Maka, dalam perspektif hukum orang yang golput tidak akan bisa dipidana atau dikenai sanksi hukum lainnya, mengingat golput adalah implementasi dari pada hak kemerdekaan pikiran dan hati nurani yang dijamin oleh konstitusi. Meski golput bukanlah perbuatan yang dapat dikenai sanksi hukum, namun golput sejatinya merupakan tindakan atau pilihan sikap yang dapat memberikan efek buruk bagi entitas demokrasi khususnya terkait proses demokratisasi menuju terwujudnya masyarakat madani yakni masyarakat yang menyadari peran pentingnya sebagai warga negara bagi pembangunan bangsa dan negara.

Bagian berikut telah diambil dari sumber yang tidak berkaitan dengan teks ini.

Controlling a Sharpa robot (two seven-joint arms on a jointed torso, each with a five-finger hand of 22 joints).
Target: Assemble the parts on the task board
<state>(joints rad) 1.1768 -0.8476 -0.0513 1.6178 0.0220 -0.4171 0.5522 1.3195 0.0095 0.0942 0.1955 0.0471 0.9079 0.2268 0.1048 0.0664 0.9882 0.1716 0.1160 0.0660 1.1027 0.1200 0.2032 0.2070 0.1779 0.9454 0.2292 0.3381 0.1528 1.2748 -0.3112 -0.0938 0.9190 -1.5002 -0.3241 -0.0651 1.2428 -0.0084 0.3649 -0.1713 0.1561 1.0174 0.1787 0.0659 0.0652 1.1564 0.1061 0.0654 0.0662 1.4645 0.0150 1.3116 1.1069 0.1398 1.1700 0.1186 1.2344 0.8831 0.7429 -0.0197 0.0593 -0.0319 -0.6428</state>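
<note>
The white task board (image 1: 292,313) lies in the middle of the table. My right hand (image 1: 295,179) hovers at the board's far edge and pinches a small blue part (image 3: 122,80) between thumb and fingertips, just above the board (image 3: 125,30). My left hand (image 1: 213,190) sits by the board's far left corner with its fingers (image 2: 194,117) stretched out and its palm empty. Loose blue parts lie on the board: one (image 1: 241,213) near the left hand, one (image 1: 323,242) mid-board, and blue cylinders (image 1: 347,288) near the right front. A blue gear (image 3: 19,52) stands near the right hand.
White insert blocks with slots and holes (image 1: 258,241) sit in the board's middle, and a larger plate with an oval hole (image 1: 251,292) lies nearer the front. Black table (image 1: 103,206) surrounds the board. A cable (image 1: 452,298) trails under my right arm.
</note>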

Meningkatnya potensi golput pada pemilu 2019 ini tentu dapat menghambat proses demokratisasi yang mulai dibangun secara kompleks setelah reformasi. Ketika proses demokratisasi terhambat, maka akan menimbulkan 3 implikasi negatif baik secara langsung maupun tidak langsung bagi ruang demokrasi elektoral. Pertama, menghambat terwujudnya masyarakat madani, yaitu masyarakat yang menyadari peran pentingnya sebagai warga negara dalam ruang demokrasi. Kedua, mengikis kualitas demokrasi baik secara substantif maupun kultural sehingga hanya tercipta demokrasi semu. Ketiga, menurunnya daya legitimasi pemilu dimata masyarakat yang dapat menyebabkan distrust dalam jalannya roda kepemimpinan selepas pemilu.

Oleh karenanya, potensi golput pada pemilu 2019 ini yang masih relatif tinggi hendaknya kita jadikan titik renungan dan bahan kontemplasi bersama untuk lebih concern dalam meningkatkan kualitas maupun intensitas peran guna mengikis seminimal mungkin potensi golput. Parpol dan elite politik harus berpolitik secara lebih substantif serta menjauhi narasi-narasi kotor, penyelenggara pemilu harus makin intens dalam mensosialiasikan arti penting hak pilih bagi entitas demokrasi, kemudian akademisi, tokoh agama, tokoh sosial, dan pers juga harus massif melaksanakan daya influencernya untuk mendorong masyarakat guna menggunakan hak pilihnya dalam pemilu.

Pada prinsipnya semua pihak diatas harus bersinergi dalam satu tarikan nafas guna mengikis potensi golput. Ketika golput dapat ditekan seminimal mungkin yang secara contrario berarti meningkatnya tingkat partisipasi politik masyarakat dalam pemilu, maka pemilu 2019 ini akan dapat mawujud menjadi katalis fungsional bagi terwujudnya iklim demokrasi yang kaffah sehingga dapat menjadi motor penggerak bagi terwujudnya masyarakat madani Indonesia dan tercapainya cita-cita dan tujuan negara.